> [Data for this exercise]
:::
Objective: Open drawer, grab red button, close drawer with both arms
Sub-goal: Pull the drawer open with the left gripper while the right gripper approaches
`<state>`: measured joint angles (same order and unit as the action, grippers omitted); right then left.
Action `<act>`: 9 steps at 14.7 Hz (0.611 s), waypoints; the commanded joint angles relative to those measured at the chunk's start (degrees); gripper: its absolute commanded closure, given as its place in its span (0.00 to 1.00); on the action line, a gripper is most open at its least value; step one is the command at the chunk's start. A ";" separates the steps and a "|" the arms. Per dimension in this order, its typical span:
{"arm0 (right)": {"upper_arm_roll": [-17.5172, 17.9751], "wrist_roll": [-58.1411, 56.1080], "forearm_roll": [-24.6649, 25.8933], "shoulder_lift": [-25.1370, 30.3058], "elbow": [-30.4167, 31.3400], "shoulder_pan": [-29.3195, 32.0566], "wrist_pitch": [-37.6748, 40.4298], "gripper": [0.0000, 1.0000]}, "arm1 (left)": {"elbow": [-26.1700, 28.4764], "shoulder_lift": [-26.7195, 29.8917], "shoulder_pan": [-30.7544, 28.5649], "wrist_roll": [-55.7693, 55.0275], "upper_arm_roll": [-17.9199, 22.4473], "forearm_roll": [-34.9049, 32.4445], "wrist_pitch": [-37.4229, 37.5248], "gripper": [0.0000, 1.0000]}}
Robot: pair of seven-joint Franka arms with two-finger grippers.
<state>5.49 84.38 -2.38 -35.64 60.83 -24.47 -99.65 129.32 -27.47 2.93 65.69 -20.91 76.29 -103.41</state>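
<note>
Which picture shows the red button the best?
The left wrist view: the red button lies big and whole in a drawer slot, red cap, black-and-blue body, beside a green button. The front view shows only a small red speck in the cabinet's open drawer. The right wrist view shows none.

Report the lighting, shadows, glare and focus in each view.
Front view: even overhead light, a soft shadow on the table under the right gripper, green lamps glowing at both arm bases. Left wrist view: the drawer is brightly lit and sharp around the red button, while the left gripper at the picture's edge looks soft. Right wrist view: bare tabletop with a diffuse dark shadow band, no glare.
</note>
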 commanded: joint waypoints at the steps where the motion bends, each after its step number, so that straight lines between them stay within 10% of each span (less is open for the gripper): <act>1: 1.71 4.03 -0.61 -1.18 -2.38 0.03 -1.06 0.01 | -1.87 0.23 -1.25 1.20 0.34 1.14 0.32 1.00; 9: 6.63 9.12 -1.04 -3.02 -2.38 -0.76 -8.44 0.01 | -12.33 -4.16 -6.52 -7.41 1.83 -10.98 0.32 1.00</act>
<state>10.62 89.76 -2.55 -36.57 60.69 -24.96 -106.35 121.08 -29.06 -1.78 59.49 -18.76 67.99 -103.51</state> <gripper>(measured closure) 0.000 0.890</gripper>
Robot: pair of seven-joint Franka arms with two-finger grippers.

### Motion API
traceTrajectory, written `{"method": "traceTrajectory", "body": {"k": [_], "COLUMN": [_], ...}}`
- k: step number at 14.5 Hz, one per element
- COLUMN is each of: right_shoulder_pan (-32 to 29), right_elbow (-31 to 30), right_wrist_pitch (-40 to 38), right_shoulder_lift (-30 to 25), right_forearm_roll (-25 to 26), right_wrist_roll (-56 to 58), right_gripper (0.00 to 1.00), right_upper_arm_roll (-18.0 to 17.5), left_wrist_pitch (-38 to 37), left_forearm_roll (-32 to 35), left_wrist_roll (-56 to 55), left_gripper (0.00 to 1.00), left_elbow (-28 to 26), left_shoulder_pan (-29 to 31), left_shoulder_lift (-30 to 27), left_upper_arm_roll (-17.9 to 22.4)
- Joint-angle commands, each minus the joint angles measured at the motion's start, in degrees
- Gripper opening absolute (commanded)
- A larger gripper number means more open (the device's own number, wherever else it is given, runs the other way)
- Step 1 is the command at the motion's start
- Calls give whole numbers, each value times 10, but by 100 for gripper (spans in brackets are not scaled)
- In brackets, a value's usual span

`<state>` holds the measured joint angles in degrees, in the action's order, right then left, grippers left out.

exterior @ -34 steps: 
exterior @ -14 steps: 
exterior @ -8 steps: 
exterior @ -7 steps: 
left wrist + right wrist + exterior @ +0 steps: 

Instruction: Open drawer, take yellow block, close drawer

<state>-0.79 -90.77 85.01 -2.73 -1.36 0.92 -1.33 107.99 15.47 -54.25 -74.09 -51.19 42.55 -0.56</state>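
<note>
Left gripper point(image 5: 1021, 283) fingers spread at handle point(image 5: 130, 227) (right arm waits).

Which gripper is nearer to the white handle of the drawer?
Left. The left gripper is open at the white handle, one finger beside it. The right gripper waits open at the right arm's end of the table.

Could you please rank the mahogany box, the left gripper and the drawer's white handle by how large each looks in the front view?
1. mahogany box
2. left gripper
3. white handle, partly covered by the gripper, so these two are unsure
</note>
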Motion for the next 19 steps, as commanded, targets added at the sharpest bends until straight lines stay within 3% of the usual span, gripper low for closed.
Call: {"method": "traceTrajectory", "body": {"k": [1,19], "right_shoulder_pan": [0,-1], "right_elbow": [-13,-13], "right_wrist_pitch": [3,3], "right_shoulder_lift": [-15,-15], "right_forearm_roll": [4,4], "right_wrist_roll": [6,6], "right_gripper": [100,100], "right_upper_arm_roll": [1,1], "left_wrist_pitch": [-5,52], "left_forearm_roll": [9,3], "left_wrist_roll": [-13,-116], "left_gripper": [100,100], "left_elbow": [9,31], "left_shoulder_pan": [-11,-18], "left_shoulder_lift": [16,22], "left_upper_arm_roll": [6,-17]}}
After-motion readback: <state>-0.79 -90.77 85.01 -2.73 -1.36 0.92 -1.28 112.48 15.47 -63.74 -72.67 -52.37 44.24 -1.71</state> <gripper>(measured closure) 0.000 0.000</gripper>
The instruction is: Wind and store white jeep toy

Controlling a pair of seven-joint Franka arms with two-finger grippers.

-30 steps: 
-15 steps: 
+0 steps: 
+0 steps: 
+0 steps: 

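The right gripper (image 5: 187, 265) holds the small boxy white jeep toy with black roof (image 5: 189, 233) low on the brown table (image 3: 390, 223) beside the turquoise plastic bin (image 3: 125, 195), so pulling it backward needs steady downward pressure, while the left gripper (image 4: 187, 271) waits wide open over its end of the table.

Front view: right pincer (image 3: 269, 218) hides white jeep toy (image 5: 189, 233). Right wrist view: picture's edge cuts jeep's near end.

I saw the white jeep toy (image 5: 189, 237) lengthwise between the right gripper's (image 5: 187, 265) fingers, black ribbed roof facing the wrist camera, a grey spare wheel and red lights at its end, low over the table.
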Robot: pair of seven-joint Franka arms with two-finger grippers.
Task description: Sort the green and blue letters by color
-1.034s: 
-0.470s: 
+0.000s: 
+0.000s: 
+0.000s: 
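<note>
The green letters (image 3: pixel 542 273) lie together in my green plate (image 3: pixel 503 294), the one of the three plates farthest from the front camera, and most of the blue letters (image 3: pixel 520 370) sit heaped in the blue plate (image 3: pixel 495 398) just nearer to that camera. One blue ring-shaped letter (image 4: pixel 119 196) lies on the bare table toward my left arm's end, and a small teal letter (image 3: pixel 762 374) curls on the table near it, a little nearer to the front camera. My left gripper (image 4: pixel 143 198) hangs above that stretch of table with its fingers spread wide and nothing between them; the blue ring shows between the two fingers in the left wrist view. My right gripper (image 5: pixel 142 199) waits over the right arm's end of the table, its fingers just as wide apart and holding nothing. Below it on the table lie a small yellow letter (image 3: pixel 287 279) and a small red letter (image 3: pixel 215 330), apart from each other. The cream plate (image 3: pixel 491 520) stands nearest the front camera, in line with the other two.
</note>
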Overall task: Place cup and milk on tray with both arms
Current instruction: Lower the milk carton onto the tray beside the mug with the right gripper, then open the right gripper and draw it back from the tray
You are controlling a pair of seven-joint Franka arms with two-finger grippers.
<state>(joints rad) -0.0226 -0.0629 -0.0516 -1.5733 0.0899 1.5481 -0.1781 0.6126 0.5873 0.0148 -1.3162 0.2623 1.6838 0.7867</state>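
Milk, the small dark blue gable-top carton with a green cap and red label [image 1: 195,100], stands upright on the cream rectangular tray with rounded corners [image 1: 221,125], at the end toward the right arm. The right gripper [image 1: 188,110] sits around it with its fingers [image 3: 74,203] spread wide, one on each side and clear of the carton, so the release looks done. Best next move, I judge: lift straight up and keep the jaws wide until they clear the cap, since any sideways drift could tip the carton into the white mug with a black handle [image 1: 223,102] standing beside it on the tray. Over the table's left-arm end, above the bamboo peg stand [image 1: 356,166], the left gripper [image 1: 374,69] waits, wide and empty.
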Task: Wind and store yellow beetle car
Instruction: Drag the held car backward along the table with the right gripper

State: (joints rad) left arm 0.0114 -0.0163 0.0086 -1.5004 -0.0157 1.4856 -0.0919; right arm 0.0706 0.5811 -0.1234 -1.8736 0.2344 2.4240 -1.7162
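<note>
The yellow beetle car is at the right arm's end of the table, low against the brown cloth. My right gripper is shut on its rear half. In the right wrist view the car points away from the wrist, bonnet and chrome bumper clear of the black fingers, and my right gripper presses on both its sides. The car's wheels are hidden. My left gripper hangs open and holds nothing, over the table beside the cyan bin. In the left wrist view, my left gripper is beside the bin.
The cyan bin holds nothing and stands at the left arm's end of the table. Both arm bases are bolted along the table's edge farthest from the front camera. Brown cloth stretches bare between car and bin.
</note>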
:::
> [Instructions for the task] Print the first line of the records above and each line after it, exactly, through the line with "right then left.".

> [Answer for the task]
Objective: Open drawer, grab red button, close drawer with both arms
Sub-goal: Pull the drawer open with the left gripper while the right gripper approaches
`<state>`: measured joint angles (same order and unit as the action, grippers omitted); right then left.

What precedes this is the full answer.